* **WHAT TO WORK ON**
Only the lines below from the one containing "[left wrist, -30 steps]" through the one containing "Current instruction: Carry" belong in the answer, set down exactly, with the pictures left out.

====== PROVIDED DATA ======

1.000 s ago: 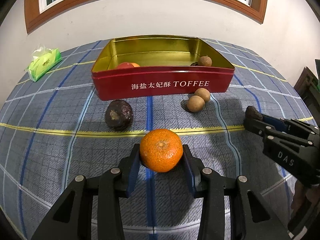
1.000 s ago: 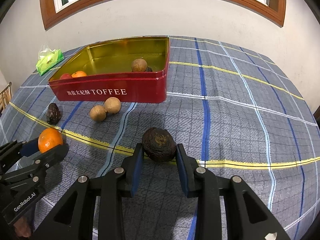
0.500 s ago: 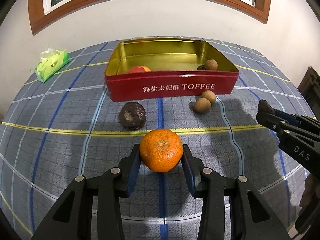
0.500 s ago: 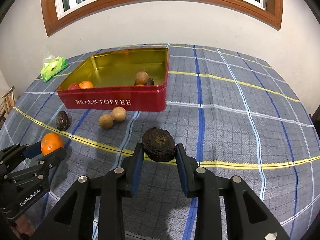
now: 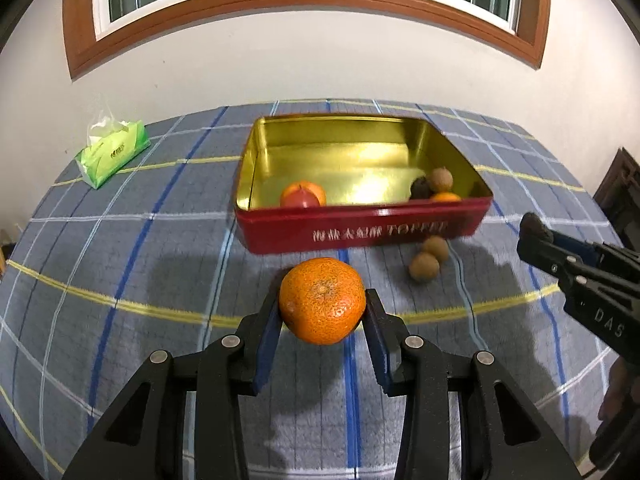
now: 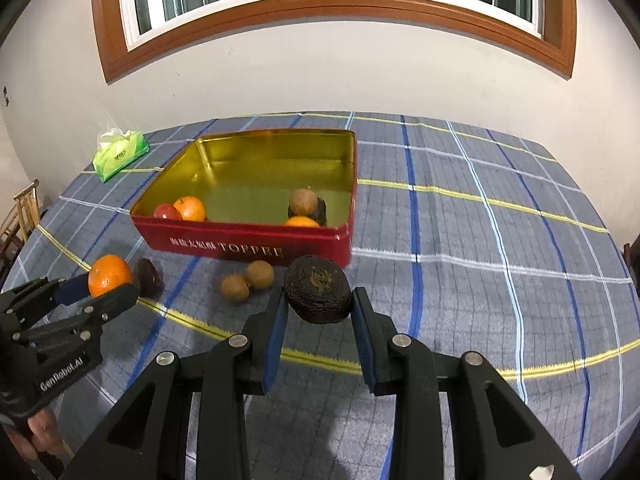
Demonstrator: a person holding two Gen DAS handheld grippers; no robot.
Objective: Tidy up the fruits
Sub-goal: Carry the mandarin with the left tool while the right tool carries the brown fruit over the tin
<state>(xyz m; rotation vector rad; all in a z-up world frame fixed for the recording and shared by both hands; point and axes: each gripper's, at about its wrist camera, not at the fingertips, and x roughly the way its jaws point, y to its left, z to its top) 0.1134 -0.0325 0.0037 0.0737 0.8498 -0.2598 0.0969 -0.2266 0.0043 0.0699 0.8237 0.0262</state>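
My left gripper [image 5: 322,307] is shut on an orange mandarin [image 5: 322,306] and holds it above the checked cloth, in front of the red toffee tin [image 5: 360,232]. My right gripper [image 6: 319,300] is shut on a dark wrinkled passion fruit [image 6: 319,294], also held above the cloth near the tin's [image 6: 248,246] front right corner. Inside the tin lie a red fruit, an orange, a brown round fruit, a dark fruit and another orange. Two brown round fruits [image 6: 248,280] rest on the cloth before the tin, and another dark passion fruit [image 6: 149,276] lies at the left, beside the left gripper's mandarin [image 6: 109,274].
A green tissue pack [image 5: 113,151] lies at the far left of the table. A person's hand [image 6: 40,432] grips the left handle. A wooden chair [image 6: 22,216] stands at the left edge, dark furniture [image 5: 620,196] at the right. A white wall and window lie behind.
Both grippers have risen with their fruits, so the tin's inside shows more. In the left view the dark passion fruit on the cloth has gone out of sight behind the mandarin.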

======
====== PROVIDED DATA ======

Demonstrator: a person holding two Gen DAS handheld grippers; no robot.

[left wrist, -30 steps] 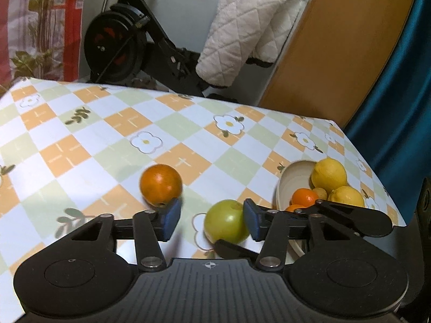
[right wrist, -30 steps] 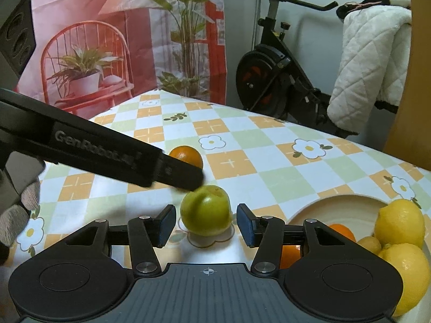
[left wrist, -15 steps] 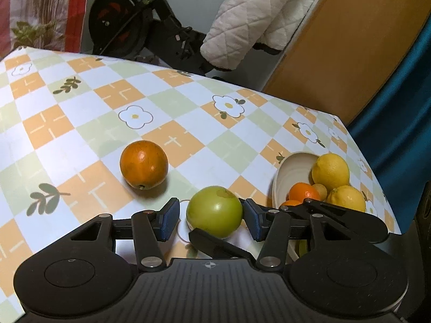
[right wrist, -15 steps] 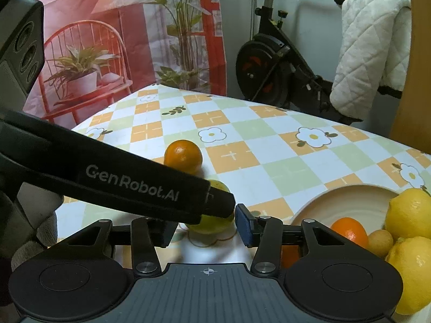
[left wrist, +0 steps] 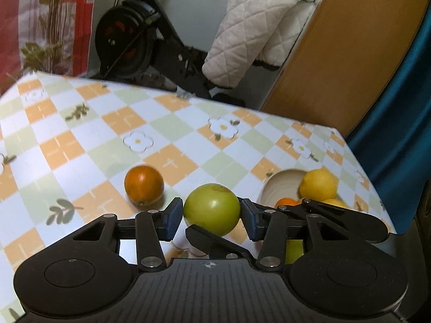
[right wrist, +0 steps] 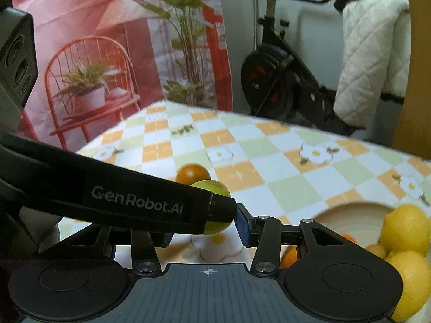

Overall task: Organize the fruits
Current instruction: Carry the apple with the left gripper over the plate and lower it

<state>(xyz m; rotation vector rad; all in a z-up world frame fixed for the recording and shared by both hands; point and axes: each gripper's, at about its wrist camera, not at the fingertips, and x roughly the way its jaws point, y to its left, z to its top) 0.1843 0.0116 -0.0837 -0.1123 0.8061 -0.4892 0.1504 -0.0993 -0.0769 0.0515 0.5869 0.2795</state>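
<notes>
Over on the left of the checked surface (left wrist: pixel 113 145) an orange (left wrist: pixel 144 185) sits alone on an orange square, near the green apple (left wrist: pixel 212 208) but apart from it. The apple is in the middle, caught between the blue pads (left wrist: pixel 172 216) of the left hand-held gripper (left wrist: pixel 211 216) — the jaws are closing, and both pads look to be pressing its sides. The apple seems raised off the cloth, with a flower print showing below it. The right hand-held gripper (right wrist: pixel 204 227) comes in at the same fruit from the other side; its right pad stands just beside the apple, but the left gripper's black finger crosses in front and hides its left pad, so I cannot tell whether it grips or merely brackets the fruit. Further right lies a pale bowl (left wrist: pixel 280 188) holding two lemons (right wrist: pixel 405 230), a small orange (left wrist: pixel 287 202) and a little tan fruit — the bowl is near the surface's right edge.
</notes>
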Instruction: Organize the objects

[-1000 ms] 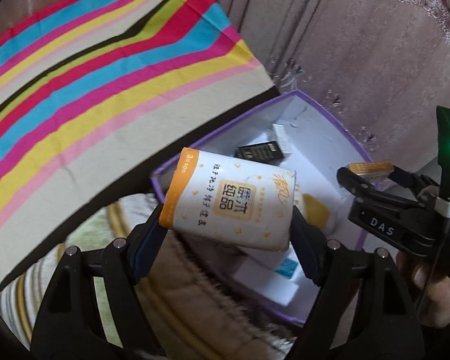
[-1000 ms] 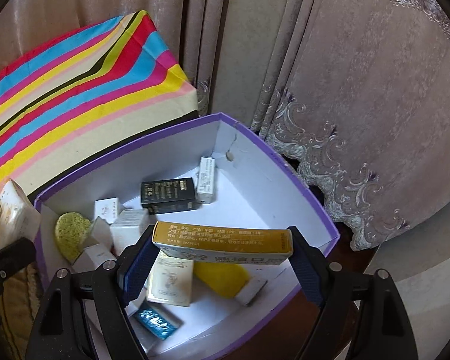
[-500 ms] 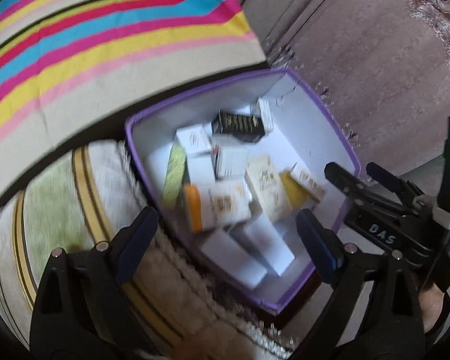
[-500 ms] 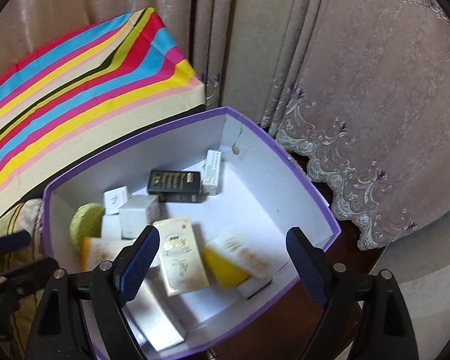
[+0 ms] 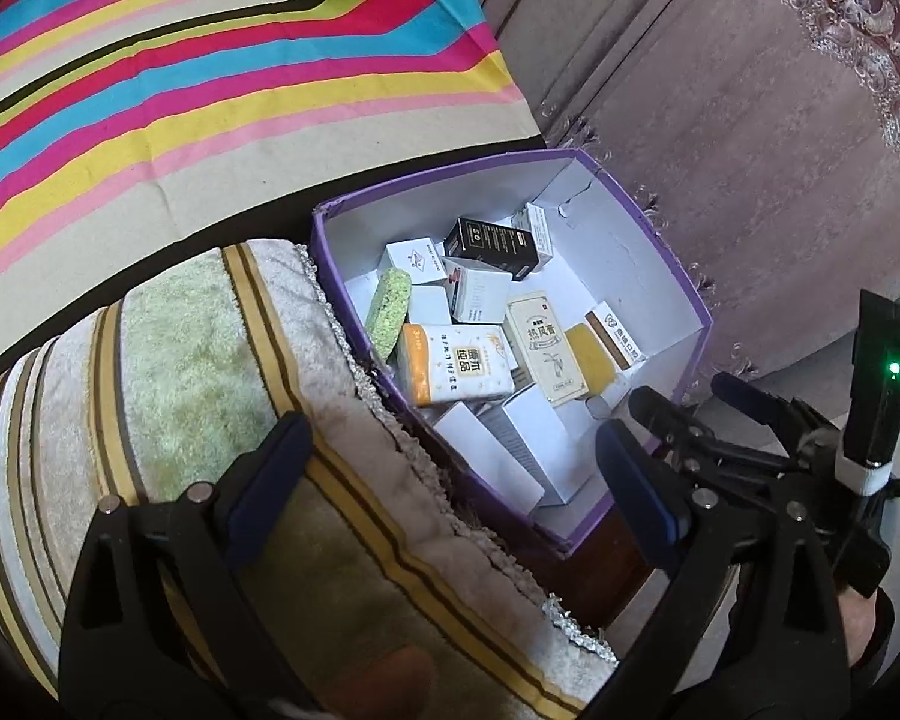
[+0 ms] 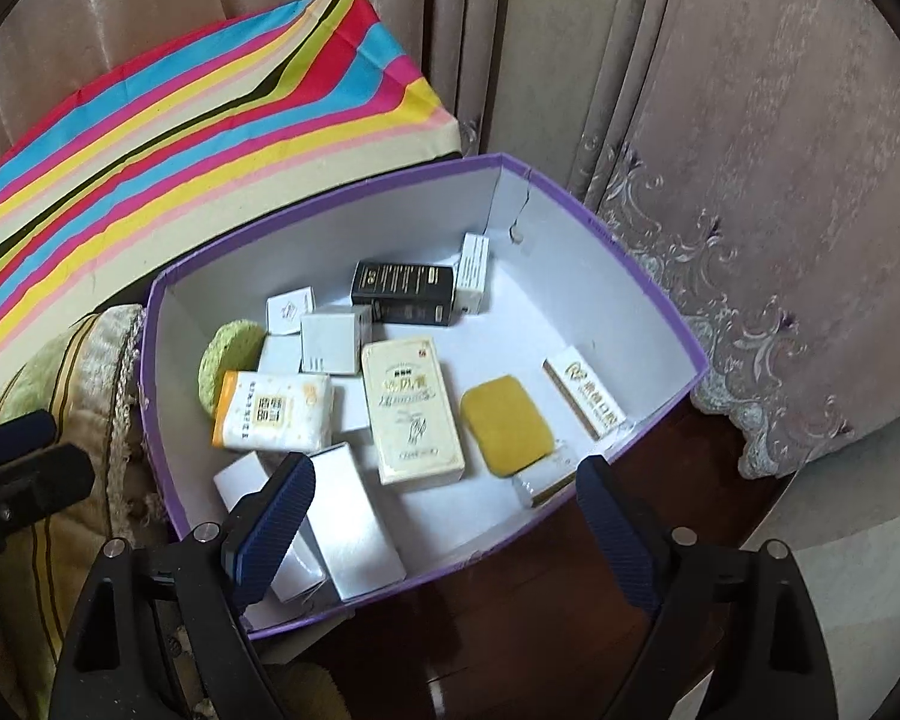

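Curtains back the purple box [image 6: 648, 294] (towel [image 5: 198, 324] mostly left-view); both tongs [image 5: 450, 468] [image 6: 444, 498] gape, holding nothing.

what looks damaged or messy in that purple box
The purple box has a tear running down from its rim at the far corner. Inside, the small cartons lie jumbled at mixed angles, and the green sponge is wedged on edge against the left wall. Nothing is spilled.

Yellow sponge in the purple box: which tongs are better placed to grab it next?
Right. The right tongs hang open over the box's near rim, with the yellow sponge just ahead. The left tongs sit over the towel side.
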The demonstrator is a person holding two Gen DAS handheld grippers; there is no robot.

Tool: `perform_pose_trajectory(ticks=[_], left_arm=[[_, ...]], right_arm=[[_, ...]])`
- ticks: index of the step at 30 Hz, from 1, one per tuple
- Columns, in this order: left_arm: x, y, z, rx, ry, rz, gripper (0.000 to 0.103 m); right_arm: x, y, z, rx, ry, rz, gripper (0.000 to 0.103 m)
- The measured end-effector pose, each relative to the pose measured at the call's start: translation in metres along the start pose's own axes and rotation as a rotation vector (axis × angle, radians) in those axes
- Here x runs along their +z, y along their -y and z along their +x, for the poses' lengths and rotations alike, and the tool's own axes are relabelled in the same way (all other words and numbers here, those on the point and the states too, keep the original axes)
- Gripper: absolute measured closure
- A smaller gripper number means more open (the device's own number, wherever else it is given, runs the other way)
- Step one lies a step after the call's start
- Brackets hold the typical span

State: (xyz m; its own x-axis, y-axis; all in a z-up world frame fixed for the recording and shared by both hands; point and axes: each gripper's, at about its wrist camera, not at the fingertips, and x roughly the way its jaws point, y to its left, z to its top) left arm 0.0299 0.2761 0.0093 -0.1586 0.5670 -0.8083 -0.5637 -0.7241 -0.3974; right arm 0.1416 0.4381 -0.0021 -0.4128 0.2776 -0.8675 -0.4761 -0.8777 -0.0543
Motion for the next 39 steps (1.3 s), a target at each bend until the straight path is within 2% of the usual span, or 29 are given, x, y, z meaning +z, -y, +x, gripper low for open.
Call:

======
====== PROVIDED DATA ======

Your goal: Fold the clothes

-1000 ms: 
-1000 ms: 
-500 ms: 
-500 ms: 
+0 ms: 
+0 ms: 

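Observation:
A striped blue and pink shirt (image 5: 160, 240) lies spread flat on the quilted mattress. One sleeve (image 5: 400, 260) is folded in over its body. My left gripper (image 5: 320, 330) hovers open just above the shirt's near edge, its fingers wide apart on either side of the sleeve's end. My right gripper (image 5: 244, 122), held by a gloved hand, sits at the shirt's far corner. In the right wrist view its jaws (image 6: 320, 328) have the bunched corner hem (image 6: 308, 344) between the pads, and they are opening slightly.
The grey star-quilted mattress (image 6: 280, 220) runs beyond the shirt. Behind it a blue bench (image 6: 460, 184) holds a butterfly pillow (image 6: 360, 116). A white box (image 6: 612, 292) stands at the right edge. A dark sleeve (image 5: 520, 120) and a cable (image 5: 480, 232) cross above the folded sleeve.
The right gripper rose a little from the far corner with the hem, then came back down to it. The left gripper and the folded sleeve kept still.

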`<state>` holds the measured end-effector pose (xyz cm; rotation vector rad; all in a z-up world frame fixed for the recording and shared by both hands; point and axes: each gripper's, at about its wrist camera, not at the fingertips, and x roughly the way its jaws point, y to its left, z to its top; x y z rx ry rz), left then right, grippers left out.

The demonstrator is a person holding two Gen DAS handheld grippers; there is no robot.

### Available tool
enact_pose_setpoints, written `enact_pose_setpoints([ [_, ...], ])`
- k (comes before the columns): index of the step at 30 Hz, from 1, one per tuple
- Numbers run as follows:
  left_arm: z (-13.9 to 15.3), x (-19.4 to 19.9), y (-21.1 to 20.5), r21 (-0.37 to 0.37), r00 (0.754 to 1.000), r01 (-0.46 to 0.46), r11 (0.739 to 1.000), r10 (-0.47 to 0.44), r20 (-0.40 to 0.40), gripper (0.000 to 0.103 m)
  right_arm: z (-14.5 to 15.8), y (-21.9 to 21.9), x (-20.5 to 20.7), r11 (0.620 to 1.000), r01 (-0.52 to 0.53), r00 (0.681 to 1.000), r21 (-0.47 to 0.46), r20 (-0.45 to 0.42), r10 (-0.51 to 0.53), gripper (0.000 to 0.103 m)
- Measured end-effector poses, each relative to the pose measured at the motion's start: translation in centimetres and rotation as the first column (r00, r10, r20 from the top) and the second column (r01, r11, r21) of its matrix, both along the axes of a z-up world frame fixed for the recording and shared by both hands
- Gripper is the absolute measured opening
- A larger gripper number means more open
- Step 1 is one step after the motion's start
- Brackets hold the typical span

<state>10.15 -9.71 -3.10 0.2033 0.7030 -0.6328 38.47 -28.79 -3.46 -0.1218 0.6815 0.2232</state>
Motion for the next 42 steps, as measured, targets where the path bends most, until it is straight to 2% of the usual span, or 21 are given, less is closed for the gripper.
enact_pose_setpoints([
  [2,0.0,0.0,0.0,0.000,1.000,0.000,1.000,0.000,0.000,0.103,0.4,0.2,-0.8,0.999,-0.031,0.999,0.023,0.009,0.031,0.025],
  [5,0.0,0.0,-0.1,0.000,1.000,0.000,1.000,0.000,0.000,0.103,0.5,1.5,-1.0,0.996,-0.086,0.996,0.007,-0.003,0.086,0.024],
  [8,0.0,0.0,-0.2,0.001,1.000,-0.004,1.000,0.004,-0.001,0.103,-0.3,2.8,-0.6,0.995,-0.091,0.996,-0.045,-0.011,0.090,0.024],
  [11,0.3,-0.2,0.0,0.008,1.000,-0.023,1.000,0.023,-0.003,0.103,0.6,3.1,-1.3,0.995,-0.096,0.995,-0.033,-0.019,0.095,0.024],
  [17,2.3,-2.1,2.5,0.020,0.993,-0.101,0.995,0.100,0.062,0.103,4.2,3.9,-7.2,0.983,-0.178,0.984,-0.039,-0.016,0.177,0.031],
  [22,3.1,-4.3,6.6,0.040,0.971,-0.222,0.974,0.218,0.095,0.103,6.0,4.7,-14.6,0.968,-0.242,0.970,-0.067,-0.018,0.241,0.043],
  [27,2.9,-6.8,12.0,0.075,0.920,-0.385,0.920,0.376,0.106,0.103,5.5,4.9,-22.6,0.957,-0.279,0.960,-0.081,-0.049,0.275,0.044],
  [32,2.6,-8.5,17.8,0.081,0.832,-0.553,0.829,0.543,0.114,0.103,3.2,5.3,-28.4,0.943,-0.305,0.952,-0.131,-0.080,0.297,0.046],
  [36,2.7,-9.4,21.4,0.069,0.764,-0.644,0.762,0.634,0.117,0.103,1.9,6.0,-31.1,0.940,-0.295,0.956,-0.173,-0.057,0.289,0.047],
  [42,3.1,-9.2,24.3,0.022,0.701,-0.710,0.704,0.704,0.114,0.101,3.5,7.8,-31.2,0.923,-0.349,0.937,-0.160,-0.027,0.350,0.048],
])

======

* **RESPONSE AREA**
[left wrist, -30 steps] 
[right wrist, -30 steps] 
[left wrist, -15 steps] 
[right wrist, -15 steps] 
[left wrist, +0 steps] 
[right wrist, +0 steps] 

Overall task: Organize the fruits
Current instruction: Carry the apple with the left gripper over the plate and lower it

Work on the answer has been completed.